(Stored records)
[Start of section]
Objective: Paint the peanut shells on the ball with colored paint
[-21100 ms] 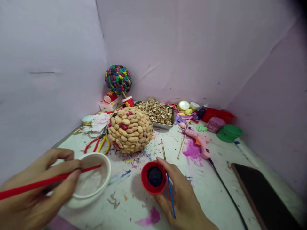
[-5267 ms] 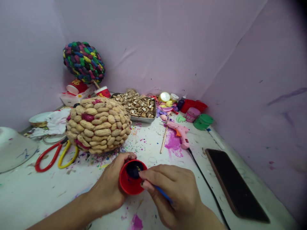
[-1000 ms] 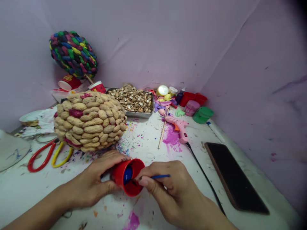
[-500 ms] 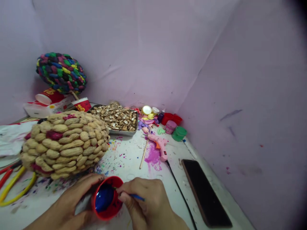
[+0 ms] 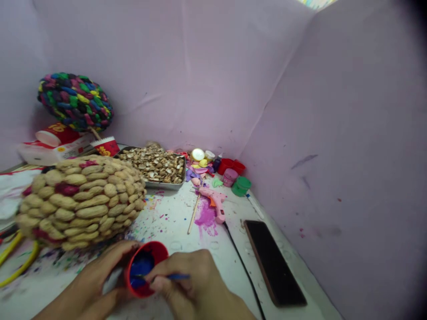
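My left hand (image 5: 100, 282) is wrapped round the left side of a red cup (image 5: 160, 252), which tilts toward me. Blue paint (image 5: 142, 265) lies inside it. In my right hand (image 5: 196, 280) I pinch a thin paintbrush (image 5: 178, 276) with a blue handle; its tip dips into the paint. Just behind my left hand rests a large oval form covered in peanuts in their shells (image 5: 90, 202). A few of those shells are painted magenta, the others bare.
Behind stand a metal tray of shells (image 5: 156, 166) and a multicoloured peanut-covered form (image 5: 76, 102) propped over red cups. A pink glue gun (image 5: 213, 202), its cord, a wooden stick (image 5: 195, 213), a green jar (image 5: 241, 186) and a phone (image 5: 275, 262) lie right. Yellow-handled pliers or scissors (image 5: 25, 262) sit left.
The brush has gone deeper into the cup, its tip moving left into the blue paint. My right hand has shifted left over the rim. The whole view has turned slightly right.
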Demonstrator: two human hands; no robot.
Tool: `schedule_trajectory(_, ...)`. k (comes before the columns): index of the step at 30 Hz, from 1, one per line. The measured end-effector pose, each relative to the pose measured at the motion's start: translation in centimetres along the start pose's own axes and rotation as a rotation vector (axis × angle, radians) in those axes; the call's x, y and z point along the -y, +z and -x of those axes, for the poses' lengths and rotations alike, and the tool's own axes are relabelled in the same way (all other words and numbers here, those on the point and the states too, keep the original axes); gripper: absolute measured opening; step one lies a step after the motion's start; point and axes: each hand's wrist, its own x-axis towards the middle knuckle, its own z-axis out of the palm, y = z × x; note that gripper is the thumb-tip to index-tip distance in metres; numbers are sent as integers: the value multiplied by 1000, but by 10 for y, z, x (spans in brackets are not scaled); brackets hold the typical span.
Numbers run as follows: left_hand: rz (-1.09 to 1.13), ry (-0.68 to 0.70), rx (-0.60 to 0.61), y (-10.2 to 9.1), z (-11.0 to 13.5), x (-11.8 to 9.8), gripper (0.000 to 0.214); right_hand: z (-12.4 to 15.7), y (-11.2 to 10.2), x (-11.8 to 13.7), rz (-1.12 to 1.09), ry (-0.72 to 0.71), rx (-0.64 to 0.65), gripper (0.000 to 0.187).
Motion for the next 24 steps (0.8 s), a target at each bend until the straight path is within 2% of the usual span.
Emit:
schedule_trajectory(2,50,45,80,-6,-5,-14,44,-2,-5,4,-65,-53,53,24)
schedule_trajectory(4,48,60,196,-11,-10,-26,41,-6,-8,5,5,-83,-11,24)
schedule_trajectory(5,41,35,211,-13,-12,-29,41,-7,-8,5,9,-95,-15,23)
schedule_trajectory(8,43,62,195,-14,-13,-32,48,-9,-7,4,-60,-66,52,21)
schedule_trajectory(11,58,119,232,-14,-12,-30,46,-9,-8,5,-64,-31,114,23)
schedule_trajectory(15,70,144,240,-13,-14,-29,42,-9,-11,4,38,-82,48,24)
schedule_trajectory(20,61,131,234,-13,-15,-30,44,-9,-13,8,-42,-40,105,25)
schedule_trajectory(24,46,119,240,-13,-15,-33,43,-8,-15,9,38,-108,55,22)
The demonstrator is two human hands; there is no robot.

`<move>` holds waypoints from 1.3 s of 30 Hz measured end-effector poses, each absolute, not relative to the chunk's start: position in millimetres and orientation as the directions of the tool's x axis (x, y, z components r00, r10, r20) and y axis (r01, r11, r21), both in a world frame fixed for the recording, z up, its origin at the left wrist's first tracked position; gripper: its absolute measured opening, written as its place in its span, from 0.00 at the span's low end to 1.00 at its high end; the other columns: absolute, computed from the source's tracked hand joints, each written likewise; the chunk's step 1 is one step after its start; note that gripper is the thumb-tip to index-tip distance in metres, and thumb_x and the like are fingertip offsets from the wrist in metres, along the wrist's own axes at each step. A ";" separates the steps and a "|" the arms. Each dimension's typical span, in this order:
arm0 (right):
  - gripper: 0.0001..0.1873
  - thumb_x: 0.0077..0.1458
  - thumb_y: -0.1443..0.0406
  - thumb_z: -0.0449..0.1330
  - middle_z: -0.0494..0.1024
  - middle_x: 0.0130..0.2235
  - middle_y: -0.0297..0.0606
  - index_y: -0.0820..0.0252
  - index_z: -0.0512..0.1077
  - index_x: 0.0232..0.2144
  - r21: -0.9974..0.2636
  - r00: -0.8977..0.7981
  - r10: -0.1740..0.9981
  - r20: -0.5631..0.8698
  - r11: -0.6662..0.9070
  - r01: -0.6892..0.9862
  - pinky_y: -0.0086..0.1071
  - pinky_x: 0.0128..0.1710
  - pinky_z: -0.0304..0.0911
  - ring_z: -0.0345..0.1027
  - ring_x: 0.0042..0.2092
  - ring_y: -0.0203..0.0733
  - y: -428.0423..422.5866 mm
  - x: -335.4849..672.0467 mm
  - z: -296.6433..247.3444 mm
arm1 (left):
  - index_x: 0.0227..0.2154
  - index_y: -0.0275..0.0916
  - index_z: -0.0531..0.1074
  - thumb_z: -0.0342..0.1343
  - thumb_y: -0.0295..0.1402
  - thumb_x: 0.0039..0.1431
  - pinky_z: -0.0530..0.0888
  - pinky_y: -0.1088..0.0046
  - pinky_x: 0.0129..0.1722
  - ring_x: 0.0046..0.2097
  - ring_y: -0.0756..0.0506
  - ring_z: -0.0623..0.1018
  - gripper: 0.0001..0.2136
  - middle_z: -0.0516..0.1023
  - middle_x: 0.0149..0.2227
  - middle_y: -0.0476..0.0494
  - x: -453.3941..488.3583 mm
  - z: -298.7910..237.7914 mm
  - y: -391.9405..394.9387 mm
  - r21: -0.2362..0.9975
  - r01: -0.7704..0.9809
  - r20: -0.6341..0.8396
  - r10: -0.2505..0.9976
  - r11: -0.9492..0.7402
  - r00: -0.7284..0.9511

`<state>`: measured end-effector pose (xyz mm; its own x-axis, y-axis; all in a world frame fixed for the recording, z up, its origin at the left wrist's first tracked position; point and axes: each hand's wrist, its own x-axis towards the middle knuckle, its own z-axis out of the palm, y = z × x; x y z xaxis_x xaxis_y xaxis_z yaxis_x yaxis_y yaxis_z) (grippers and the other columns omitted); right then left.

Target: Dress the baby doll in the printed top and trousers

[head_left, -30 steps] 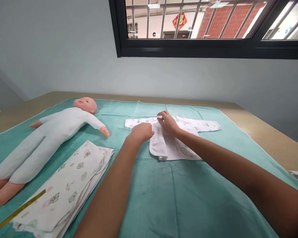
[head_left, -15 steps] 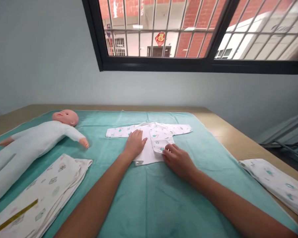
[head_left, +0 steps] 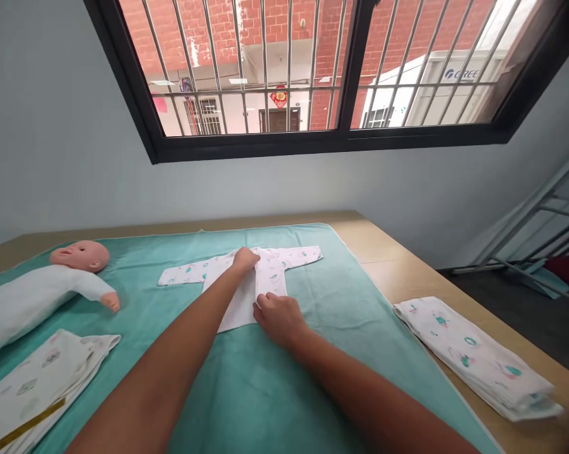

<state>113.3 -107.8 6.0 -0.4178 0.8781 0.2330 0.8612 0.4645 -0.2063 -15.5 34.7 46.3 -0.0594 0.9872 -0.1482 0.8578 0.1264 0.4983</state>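
Observation:
A small white baby shirt [head_left: 271,272] with a coloured print lies spread on the green cloth [head_left: 351,353], its sleeves stretched out to both sides. Its front is open, and the plain white inside shows on the left half. At the neckline, my left hand [head_left: 245,260] has its fingers closed on the upper edge of the front flap. Lower down, my right hand [head_left: 279,317] pinches the bottom corner of the same flap. My left forearm covers part of the shirt's left side.
A baby doll [head_left: 33,293] in a white suit lies at the left. In front of it is a folded printed cloth [head_left: 43,378] with a yellow strip [head_left: 24,424] across it. Another folded printed cloth [head_left: 474,353] rests on the wooden table edge [head_left: 383,265] at the right.
My left hand has moved up from the shirt's middle to its neckline, and its fingers have closed. My right hand stays at the flap's lower corner. The view has shifted right and tilted.

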 end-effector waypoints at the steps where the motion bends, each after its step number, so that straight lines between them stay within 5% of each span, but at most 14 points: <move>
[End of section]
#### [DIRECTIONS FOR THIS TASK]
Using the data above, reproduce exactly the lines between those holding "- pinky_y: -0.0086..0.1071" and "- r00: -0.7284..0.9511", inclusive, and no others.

#### [SOLUTION TO THIS EXERCISE]
  - pinky_y: -0.0086..0.1071
  - pinky_x: 0.0128..0.1710
  - pinky_z: -0.0304..0.0911
  - ring_z: -0.0345..0.1027
  - ring_x: 0.0042..0.2092
  - ring_y: -0.0203..0.0733
  - y: -428.0423..422.5866 mm
  - x: -335.4849..672.0467 mm
  - z: -296.6433..247.3444 mm
arm1 (left):
  - index_x: 0.0227..0.2154
  - index_y: -0.0275..0.0916
  - index_z: -0.0531..0.1074
  - thumb_z: -0.0342..0.1343
  - thumb_y: -0.0295..0.1402
  - thumb_x: 0.0039..0.1431
  - pinky_z: -0.0530..0.0888
  - pinky_y: -0.1088..0.0046
  - pinky_x: 0.0129..0.1722
  - ring_x: 0.0046..0.2097
  - ring_y: -0.0756..0.0506
  - ring_z: -0.0623..0.1018
  - gripper: 0.0001..0.2136
  - middle_z: -0.0516..0.1023
  - middle_x: 0.0149..0.2227
  - middle_y: -0.0476..0.0494
  - x: -453.3941..488.3583 mm
  - z: -298.7910..237.7914 mm
  - y: -391.9405..394.9387 mm
  - r21: -0.2362..0.9975
  - r01: -0.7704..0.9809
  - r20: -0.6341..0.8396
  - r10: -0.2505..0.9976
  - r11: -0.9492..0.7402
  - r00: -0.7284..0.9511

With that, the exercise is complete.